• _Instructions for the task_
In the data below, locate each line with the word "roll" and list it.
# # #
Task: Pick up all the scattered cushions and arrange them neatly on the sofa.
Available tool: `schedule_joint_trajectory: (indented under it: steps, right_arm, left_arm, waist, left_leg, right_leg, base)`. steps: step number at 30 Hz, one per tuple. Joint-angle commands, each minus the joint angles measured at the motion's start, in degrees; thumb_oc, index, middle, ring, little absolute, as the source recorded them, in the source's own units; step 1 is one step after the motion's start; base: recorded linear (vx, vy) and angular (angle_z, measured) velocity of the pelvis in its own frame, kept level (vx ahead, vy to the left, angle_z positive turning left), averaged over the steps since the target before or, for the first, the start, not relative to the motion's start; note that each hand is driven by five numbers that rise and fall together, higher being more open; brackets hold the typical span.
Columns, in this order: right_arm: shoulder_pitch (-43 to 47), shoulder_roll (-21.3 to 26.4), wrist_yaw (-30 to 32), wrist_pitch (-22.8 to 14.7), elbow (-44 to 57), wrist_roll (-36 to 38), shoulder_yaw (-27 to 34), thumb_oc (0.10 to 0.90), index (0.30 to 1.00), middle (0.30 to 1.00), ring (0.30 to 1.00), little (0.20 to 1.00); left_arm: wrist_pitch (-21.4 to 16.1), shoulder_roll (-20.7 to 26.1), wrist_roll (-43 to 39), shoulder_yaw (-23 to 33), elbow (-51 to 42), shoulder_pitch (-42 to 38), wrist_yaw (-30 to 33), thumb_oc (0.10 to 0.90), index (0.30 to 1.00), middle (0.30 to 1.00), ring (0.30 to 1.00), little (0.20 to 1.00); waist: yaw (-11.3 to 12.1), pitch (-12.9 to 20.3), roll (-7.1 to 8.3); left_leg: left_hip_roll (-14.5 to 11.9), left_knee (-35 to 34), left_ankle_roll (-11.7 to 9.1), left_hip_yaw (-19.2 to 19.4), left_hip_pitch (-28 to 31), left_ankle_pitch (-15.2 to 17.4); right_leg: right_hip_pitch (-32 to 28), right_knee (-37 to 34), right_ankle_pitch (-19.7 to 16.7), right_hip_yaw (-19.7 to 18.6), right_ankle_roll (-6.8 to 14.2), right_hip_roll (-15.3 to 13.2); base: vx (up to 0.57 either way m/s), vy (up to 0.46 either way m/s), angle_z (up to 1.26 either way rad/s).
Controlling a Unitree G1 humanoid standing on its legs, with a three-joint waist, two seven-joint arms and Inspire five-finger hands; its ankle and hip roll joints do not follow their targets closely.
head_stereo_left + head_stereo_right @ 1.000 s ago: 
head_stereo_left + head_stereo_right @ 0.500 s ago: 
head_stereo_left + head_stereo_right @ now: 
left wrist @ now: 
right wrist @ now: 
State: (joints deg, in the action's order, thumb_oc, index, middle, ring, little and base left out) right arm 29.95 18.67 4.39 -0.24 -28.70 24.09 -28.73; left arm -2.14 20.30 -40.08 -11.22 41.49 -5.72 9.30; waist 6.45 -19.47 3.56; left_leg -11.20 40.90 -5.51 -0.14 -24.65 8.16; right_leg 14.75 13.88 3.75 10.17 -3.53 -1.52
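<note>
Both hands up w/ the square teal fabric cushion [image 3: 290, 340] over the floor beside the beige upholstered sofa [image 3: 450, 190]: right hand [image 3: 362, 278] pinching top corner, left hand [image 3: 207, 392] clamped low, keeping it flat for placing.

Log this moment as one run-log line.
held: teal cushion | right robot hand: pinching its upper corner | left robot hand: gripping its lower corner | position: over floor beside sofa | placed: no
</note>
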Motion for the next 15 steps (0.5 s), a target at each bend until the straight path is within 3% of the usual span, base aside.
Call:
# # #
• _Answer for this exercise_
Columns, in this order: right_arm: shoulder_pitch (-43 to 47), shoulder_roll (-21.3 to 26.4), wrist_yaw (-30 to 32), wrist_pitch (-22.8 to 14.7), elbow (-44 to 57), wrist_roll (-36 to 38), shoulder_yaw (-27 to 34), thumb_oc (0.10 to 0.90), index (0.30 to 1.00), middle (0.30 to 1.00), ring (0.30 to 1.00), little (0.20 to 1.00); left_arm: wrist_pitch (-21.4 to 16.1), shoulder_roll (-20.7 to 26.1), wrist_roll (-43 to 39), shoulder_yaw (-23 to 33), elbow (-51 to 42), shoulder_pitch (-42 to 38), wrist_yaw (-30 to 33), thumb_oc (0.10 to 0.90), index (0.30 to 1.00), middle (0.30 to 1.00), ring (0.30 to 1.00), little (0.20 to 1.00); waist: yaw (-11.3 to 12.1), pitch (-12.9 to 20.3), roll (-7.1 to 8.3); left_leg: left_hip_roll (-14.5 to 11.9), left_knee (-35 to 34), left_ankle_roll (-11.7 to 9.1), left_hip_yaw (-19.2 to 19.4), left_hip_pitch (-28 to 31), left_ankle_pitch (-15.2 to 17.4); right_leg: right_hip_pitch (-32 to 28), right_knee (-37 to 34), right_ankle_pitch (-19.7 to 16.7), right_hip_yaw (-19.7 to 18.6), right_ankle_roll (-6.8 to 14.2), right_hip_roll (-15.3 to 13.2); base: vx (up to 0.57 either way m/s), vy (up to 0.46 either way m/s), angle_z (up to 1.26 either way rad/s).
Controlling a Unitree G1 humanoid standing on its legs, with a three-joint waist, two seven-joint arms and Inspire five-finger hands; its ankle and hip roll joints do not follow their targets closely.

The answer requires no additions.